The idea that chronic, low-level inflammation in the hypothalamus drives aging is not new. In 2013, a different group of researchers revealed that they could slow aging in mice — and increase their lifespan — by inhibiting certain inflammatory immune molecules in the hypothalamus.

Following their discovery, Dongsheng Cai and his colleagues at the Albert Einstein College of Medicine in New York speculated that suppressing inflammation in the hypothalamus could optimize lifespan and combat age-related disease.

Cai told Freethink that the new study identifying Menin as a key player in this process was “interesting and novel.”

“Menin is known for being anti-inflammatory,” said Cai, who was not involved in the new research, “and this study found its physiological significance in hypothalamic control of aging.”

However, Cai said the role of “hypothalamic microinflammation” in aging was subtle, complex and dynamic, so it remained unclear how best to target it in humans.

“Whether Menin could represent an applicable target remains to be investigated,” he said.

It’s worth noting that aging involves a buildup of “senescent cells” – cells that have stopped dividing and reproducing – and at the same time a breakdown in the body’s ability to clear them away. Tellingly, senescent cells churn out molecules that promote chronic inflammation.

What we can do now: On the plus side, there is abundant evidence from studies in nematode worms, fruit flies, rodents, and monkeys that severe restriction of calorie intake – without skimping on essential nutrients – can combat age-related disease and increase lifespan in these animals by revitalizing the body’s repair systems.

Unfortunately, for humans, severe caloric restriction causes side effects, such as perpetual hunger, lack of energy, and reduced libido.

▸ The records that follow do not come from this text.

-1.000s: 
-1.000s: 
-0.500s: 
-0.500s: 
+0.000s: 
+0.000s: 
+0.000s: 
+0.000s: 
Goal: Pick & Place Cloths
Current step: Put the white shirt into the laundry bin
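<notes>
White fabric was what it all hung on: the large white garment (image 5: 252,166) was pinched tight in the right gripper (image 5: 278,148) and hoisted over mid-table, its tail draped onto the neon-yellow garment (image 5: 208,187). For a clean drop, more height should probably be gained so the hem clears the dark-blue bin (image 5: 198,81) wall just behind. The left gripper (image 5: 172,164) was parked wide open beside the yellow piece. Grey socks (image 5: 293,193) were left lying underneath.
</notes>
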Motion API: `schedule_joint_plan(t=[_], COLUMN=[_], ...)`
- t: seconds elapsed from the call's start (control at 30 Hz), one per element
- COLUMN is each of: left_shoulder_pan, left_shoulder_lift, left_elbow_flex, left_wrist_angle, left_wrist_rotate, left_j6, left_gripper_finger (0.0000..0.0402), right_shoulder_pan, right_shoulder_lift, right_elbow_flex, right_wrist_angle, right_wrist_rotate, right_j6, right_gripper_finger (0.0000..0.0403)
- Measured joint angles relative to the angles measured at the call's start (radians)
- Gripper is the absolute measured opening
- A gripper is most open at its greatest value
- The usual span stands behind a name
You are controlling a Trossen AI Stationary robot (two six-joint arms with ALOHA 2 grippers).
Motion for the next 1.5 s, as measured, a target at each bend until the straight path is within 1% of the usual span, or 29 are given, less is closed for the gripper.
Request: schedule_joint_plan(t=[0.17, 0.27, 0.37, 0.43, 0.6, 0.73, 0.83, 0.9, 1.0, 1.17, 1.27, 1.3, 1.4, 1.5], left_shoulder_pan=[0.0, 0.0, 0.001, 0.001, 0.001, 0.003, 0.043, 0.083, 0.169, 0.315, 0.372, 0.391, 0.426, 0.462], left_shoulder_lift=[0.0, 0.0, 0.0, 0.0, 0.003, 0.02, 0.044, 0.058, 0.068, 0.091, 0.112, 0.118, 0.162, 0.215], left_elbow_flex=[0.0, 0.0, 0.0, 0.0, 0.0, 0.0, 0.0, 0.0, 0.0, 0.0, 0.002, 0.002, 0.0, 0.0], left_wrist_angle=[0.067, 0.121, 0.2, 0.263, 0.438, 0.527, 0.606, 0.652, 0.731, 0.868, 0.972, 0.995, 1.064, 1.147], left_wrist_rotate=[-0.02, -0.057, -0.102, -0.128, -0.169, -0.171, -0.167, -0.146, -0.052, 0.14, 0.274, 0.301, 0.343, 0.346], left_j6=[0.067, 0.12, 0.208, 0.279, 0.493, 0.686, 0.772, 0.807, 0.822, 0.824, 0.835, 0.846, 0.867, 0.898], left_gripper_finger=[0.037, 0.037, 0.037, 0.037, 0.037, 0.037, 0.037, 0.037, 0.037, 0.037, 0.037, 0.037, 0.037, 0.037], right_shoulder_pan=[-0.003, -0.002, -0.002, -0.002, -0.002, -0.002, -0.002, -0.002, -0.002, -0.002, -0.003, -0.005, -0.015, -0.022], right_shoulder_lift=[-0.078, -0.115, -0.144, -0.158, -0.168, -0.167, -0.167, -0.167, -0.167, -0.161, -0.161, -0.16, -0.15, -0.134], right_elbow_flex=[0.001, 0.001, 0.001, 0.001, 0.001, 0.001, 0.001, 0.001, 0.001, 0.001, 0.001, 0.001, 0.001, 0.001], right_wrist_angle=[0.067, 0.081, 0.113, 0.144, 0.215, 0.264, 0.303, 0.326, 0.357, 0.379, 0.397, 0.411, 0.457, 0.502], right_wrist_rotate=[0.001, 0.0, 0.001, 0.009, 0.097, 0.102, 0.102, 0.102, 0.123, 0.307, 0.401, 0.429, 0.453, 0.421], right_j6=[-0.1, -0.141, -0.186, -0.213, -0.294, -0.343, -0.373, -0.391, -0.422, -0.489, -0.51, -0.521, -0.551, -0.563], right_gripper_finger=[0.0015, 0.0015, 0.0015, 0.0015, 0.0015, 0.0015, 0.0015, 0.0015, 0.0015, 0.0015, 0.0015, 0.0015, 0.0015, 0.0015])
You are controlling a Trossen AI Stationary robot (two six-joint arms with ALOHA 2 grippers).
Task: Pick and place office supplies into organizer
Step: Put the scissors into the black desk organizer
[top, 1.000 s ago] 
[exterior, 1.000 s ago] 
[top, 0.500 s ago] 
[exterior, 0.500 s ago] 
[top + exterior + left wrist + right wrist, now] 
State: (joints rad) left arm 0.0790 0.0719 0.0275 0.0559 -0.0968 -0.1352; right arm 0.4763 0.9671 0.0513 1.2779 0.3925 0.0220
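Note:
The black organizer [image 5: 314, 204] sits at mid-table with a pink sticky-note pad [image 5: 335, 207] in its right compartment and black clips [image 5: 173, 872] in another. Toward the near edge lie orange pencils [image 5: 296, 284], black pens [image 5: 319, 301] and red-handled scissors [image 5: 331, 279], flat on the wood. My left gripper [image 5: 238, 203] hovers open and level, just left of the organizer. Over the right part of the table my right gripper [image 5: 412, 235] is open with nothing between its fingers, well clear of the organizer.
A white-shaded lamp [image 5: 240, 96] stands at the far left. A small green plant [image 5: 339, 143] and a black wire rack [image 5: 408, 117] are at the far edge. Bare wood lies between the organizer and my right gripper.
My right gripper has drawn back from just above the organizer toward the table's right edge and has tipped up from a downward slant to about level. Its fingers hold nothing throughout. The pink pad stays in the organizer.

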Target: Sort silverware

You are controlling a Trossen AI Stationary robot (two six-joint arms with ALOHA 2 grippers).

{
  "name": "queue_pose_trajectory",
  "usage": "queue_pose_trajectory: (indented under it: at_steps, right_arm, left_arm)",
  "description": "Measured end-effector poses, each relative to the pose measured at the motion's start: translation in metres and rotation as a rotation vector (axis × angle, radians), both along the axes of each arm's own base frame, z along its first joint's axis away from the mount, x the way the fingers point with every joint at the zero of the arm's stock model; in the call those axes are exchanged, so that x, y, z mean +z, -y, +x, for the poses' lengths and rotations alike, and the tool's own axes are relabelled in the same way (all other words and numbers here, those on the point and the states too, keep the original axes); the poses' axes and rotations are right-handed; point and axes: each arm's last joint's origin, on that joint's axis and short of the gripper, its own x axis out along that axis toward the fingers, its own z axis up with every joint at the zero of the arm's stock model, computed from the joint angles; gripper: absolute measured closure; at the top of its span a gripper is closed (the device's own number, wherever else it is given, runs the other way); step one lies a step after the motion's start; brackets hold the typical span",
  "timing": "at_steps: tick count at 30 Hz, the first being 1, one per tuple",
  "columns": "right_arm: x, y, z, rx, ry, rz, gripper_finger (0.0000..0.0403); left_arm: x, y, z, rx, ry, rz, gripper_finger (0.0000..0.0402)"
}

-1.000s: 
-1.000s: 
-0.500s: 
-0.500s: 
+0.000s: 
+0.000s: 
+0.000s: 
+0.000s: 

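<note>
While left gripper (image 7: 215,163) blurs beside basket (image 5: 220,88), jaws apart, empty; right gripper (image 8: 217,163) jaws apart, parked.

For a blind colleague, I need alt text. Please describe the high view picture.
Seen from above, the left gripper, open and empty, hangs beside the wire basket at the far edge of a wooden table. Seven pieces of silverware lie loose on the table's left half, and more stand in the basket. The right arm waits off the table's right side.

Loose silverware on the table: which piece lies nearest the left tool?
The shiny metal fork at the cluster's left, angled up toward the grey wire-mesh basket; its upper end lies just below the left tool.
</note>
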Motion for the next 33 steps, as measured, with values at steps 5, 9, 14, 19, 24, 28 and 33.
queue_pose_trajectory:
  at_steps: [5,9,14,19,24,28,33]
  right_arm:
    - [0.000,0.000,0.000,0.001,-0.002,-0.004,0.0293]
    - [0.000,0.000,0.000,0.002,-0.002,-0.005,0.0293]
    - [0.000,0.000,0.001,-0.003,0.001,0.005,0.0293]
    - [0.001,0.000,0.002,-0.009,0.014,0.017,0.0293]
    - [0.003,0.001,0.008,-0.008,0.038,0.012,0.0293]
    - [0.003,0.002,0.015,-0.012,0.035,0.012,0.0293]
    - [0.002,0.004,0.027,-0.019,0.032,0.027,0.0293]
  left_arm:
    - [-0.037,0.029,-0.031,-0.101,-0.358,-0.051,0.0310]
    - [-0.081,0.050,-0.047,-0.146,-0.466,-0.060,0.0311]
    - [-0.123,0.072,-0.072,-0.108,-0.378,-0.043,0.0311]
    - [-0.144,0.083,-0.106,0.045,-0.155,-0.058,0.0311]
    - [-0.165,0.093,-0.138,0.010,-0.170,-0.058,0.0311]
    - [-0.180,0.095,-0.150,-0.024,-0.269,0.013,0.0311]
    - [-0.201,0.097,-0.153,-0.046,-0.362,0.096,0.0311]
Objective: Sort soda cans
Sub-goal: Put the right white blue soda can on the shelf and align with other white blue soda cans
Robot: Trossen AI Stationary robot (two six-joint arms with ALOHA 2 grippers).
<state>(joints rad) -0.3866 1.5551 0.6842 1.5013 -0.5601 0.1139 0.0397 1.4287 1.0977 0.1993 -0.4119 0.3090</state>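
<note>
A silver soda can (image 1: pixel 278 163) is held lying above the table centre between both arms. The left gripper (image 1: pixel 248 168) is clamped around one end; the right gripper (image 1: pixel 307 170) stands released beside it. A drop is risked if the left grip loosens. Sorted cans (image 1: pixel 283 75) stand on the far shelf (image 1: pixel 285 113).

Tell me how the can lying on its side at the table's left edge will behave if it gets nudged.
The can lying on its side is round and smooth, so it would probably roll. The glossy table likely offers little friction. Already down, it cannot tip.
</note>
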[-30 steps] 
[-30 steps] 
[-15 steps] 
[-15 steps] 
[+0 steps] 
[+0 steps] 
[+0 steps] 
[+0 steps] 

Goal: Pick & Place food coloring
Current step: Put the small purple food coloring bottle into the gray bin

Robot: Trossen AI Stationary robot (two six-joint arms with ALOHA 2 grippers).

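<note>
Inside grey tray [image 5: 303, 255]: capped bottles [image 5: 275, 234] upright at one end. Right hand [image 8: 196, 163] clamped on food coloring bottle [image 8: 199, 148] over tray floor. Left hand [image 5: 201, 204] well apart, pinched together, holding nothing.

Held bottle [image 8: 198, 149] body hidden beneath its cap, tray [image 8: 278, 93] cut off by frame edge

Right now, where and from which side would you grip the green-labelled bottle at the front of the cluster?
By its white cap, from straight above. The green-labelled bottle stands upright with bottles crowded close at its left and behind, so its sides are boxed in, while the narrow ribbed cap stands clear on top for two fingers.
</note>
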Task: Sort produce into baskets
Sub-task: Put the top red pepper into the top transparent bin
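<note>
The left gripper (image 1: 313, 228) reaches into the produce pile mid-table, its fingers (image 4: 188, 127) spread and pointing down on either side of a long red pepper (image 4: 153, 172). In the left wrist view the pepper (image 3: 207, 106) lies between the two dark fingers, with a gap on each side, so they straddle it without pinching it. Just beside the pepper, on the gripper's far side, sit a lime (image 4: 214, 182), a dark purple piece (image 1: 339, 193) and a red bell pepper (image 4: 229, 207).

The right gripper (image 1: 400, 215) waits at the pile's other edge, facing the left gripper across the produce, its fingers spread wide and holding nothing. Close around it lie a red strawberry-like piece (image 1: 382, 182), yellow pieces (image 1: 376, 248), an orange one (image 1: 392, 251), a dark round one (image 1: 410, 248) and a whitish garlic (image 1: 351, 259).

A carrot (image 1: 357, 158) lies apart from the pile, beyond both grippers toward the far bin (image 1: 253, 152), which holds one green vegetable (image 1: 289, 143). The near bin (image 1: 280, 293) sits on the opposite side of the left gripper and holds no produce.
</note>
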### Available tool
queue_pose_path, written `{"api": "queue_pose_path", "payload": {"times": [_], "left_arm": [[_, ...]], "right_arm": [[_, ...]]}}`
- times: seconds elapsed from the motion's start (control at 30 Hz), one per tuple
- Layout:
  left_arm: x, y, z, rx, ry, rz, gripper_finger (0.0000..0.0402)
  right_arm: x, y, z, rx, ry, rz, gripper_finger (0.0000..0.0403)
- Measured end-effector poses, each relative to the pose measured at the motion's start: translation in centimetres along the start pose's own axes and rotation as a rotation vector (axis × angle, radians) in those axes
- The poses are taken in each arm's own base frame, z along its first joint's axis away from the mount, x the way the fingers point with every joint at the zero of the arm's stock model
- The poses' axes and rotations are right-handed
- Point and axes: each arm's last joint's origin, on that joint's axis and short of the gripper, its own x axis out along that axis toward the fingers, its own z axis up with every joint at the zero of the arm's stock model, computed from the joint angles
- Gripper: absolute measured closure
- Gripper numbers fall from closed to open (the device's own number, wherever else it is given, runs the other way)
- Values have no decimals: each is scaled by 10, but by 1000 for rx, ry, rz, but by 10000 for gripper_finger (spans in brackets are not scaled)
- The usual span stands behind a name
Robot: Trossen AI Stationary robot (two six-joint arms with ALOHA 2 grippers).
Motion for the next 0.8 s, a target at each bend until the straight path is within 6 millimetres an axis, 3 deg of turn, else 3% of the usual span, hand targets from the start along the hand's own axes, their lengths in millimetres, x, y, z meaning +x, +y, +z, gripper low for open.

However, a recent trial found that more moderate reductions in calorie intake can provide some improvements in signs of aging without as many of these downsides.

Intermittent fasting and time-restricted feeding also aim to reproduce the benefits of caloric restriction, in particular weight loss. But it remains to be seen whether such diets are safe and effective in the long term.

Drugs such as rapamycin, metformin, and resveratrol, which mimic some of the metabolic effects of calorie restriction, look like promising candidates for reducing age-related disease and extending lifespan. However, their long-term safety and efficacy for otherwise healthy people remains to be established.

Quenching inflammation seems to be the common denominator behind the efficacy of calorie restriction and anti-aging drugs.

For those with an aversion to strict diets and unproven anti-aging drugs, however, there are simpler ways to combat inflammation, such as exercise. Research suggests that eating less saturated fat and more polyunsaturated fat can also minimize chronic inflammation in the hypothalamus.